Everywhere I look is a memory:
            --The Corning ware coffeepot that I think I gave to my mother.
            --Towels I gave her after my first marriage dissolved; old gold carpet that I ripped up from my old apartment, now covering her bedroom floor; dish towels, now more grease than cotton.
            --Signs of sickness everywhere.  Anyone who kids herself that life is sweet is mistaken.  Piss pots on a stand, walkers, Mineral Ice, colostomy gags, a prosthetic breast, Aunt Helen’s arm pump used to reduce the swelling in her huge arm from lymphedema, the result of a radical mastectomy.
            --The lumpy and repulsive stuccoed ceiling in the living room with the shiny, asbestos covered waste pipe going through the room.  My brother Bob at 6’4” having to duck and doing so automatically as he went up or down the steps.
            --Uncle Alfie—his big truck parked outside—sitting with us on what was it?  Monday nights?  Watching “What’s My Line” and “Truth or Consequences.”  My mother pushing dinner on him and his responding, “No, I already ate, I tell ya.”  I never realized how much he meant to my mother until he died.  Uncle Alfie bought me a transistor radio when I was 11 and it was the most wonderful thing I owned.  He bought my mother Melmacware—pink roses on a white background—her favorite combination.
            --In her bedroom I prayed to my mother to give me a sign because I felt so bad that she had been so unhappy.  I don’t know if she gave me a sign, but the pleasant smell when I was expecting stink was a beautiful experience.  If it’s you, thanks, Ma.
            --Aunt Helen’s summer strap chair that she used all the time outside in the aerie.  There are pictures of her on the kitchen table from 1968 sitting on that chair on Verona Street in Red Hook, the Point, the Hook.  I wonder if in 1968 she knew she would live another 30 years.

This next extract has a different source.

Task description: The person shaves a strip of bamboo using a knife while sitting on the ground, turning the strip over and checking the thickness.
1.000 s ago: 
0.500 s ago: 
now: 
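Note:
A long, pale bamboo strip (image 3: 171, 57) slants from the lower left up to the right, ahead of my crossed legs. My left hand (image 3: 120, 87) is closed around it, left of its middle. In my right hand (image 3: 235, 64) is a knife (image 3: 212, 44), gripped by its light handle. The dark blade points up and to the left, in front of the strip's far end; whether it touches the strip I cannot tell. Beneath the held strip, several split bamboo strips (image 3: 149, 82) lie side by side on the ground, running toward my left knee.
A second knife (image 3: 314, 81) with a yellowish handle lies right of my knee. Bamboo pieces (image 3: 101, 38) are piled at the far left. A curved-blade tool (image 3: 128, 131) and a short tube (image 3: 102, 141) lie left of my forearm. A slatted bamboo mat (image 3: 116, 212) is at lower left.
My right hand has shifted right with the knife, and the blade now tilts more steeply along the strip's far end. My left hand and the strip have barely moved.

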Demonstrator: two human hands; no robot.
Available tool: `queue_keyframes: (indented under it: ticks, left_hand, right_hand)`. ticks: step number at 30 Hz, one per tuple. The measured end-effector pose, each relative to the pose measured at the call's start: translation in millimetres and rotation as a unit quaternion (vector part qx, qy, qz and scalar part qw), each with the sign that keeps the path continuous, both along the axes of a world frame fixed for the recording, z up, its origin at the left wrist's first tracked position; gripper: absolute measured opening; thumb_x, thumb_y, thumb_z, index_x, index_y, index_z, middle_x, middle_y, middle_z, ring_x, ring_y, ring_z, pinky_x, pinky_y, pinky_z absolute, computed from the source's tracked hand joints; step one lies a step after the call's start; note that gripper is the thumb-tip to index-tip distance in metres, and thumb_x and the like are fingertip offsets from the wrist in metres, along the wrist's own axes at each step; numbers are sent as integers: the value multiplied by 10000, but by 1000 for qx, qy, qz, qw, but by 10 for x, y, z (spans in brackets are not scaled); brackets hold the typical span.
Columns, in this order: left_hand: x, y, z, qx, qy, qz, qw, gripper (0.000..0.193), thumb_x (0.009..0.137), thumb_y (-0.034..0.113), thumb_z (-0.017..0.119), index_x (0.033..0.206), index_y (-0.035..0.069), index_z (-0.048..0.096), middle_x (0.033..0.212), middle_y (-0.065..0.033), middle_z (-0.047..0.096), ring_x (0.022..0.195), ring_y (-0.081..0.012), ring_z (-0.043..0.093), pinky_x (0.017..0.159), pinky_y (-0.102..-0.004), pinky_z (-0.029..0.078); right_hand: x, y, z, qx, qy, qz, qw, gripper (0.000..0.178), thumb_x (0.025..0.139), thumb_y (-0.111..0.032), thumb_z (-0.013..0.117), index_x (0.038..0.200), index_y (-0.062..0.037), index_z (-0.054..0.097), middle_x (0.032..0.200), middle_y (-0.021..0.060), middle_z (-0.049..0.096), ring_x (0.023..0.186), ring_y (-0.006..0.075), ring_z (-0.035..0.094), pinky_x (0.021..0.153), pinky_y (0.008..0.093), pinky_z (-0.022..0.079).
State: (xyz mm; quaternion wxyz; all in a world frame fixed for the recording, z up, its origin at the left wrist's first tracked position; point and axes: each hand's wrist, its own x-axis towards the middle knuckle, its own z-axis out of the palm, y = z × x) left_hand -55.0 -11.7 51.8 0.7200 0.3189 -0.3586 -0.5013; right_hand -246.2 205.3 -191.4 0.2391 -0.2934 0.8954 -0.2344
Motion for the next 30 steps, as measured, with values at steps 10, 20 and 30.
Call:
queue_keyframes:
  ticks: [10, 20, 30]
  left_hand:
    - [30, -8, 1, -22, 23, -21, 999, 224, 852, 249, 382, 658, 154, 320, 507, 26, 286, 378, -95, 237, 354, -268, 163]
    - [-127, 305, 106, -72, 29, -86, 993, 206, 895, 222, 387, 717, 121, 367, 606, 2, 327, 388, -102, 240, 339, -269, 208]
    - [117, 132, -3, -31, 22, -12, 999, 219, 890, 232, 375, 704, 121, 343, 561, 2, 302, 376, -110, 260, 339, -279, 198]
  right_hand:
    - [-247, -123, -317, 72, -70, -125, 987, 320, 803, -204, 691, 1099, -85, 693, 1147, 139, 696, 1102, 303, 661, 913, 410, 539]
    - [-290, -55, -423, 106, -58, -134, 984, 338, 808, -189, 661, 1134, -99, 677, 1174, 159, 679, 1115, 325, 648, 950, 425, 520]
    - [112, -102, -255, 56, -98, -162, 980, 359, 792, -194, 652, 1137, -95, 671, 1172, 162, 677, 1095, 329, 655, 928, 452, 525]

            --The television set—“Jeopardy” and “The Ed Sullivan Show” the nightly news, of course, and a show that links me with my father:  “All in the Family.”  He enjoyed it and I did too. 
            --The sixties:  free love and abortion and Vietnam; leather hats, hip huggers, and exposed navels; hot pants and pantyhose!
            --Grandpa planted a plum, or was it an apple tree, in the backyard.  Mother was so proud and protective of it.  Maybe there was a time she wanted to please her father, and did not passionately hate him.
            --Daddy’s furnace room.  Tools, at least to my mind, of every sort.  I loved to see him working on a project.  His throwing tools when angry and cursing violently to my amusement.  We all have volatile tempers in my family.  His sign in the furnace room:   “You can’t iron with a broken plug.  Pick cord off floor!” symbolized his “difference” from us—slobs who “slopped up” the kitchen after he cleaned it.  He wanted order, tried to create it but was up against an emotional and physical slob—my mom.  Sorry, Ma, but that’s how it was.
            --Mom’s underwear drawer.  What a collection of stretched out, useless stuff.  Yet even she had a better self-image than Aunt Helen who stuffed tissues into her bra and had wrinkled little bumps, uneven, of course, on her horribly sunken chest.
            --The two rose vases.  Always there, never filled with flowers, but who needed them when the vases themselves were so beautiful?
            -- Where are the pictures of the beautiful dark-haired woman playing the piano to an admiring audience of one man?  I always thought they were paintings of my mother and charming father before they had kids.